_Work order_
Below is some data; print it all back exactly.

_Raw data_
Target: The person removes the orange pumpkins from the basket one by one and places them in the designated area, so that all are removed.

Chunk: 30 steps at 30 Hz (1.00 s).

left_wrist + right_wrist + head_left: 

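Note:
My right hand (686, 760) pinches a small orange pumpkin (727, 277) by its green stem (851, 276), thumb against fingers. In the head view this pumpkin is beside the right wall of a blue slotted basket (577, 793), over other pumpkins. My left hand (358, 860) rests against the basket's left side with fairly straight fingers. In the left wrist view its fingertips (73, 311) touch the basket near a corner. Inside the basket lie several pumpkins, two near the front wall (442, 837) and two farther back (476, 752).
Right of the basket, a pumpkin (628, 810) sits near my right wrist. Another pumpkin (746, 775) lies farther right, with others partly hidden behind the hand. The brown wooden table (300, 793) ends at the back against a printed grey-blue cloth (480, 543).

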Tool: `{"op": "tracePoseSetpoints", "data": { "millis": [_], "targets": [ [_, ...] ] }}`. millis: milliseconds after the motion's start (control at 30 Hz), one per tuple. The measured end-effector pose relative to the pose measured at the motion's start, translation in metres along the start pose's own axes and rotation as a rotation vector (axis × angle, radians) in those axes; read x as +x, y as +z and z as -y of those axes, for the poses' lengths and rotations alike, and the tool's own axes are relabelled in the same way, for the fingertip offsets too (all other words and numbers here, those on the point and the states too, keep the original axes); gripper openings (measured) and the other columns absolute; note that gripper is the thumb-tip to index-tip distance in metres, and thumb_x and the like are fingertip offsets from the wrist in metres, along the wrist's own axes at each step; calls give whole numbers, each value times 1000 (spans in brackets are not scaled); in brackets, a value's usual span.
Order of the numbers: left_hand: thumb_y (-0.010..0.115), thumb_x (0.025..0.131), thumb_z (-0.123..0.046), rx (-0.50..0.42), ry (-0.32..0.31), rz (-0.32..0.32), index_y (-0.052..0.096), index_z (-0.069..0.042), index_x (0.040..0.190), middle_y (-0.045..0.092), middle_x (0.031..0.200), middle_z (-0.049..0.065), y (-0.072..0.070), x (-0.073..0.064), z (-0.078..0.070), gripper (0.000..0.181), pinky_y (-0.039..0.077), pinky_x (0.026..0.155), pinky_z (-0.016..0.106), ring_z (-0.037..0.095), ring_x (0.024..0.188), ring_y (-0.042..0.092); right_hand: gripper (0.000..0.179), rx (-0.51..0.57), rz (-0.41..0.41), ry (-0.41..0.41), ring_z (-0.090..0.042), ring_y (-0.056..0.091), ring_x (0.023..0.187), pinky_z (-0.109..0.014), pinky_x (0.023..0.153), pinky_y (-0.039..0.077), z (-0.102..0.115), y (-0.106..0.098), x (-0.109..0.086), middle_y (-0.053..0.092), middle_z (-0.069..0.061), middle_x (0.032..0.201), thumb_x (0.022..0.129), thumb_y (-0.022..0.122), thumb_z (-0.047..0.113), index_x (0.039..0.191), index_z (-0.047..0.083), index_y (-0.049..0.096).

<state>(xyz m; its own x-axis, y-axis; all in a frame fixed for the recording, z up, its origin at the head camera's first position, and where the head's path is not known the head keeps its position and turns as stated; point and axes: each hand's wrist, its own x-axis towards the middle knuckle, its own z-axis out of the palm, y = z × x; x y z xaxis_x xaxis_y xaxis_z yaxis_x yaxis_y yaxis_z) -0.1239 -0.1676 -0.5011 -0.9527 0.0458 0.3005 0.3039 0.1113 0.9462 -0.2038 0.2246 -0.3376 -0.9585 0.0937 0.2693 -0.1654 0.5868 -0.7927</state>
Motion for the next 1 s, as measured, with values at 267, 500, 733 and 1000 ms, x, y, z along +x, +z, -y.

_Finished exercise_
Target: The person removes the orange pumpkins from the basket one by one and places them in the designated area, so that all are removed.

Chunk: 30 steps at 30 Hz (1.00 s).

left_wrist + right_wrist + head_left: 

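Note:
My right hand (686, 760) pinches a small orange pumpkin (727, 277) by its green stem (851, 276), thumb against fingers. In the head view this pumpkin is beside the right wall of a blue slotted basket (577, 793), over other pumpkins. My left hand (358, 860) rests against the basket's left side with fairly straight fingers. In the left wrist view its fingertips (73, 311) touch the basket near a corner. Inside the basket lie several pumpkins, two near the front wall (442, 837) and two farther back (476, 752).
Right of the basket, a pumpkin (628, 810) sits near my right wrist. Another pumpkin (746, 775) lies farther right, with others partly hidden behind the hand. The brown wooden table (300, 793) ends at the back against a printed grey-blue cloth (480, 543).
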
Tool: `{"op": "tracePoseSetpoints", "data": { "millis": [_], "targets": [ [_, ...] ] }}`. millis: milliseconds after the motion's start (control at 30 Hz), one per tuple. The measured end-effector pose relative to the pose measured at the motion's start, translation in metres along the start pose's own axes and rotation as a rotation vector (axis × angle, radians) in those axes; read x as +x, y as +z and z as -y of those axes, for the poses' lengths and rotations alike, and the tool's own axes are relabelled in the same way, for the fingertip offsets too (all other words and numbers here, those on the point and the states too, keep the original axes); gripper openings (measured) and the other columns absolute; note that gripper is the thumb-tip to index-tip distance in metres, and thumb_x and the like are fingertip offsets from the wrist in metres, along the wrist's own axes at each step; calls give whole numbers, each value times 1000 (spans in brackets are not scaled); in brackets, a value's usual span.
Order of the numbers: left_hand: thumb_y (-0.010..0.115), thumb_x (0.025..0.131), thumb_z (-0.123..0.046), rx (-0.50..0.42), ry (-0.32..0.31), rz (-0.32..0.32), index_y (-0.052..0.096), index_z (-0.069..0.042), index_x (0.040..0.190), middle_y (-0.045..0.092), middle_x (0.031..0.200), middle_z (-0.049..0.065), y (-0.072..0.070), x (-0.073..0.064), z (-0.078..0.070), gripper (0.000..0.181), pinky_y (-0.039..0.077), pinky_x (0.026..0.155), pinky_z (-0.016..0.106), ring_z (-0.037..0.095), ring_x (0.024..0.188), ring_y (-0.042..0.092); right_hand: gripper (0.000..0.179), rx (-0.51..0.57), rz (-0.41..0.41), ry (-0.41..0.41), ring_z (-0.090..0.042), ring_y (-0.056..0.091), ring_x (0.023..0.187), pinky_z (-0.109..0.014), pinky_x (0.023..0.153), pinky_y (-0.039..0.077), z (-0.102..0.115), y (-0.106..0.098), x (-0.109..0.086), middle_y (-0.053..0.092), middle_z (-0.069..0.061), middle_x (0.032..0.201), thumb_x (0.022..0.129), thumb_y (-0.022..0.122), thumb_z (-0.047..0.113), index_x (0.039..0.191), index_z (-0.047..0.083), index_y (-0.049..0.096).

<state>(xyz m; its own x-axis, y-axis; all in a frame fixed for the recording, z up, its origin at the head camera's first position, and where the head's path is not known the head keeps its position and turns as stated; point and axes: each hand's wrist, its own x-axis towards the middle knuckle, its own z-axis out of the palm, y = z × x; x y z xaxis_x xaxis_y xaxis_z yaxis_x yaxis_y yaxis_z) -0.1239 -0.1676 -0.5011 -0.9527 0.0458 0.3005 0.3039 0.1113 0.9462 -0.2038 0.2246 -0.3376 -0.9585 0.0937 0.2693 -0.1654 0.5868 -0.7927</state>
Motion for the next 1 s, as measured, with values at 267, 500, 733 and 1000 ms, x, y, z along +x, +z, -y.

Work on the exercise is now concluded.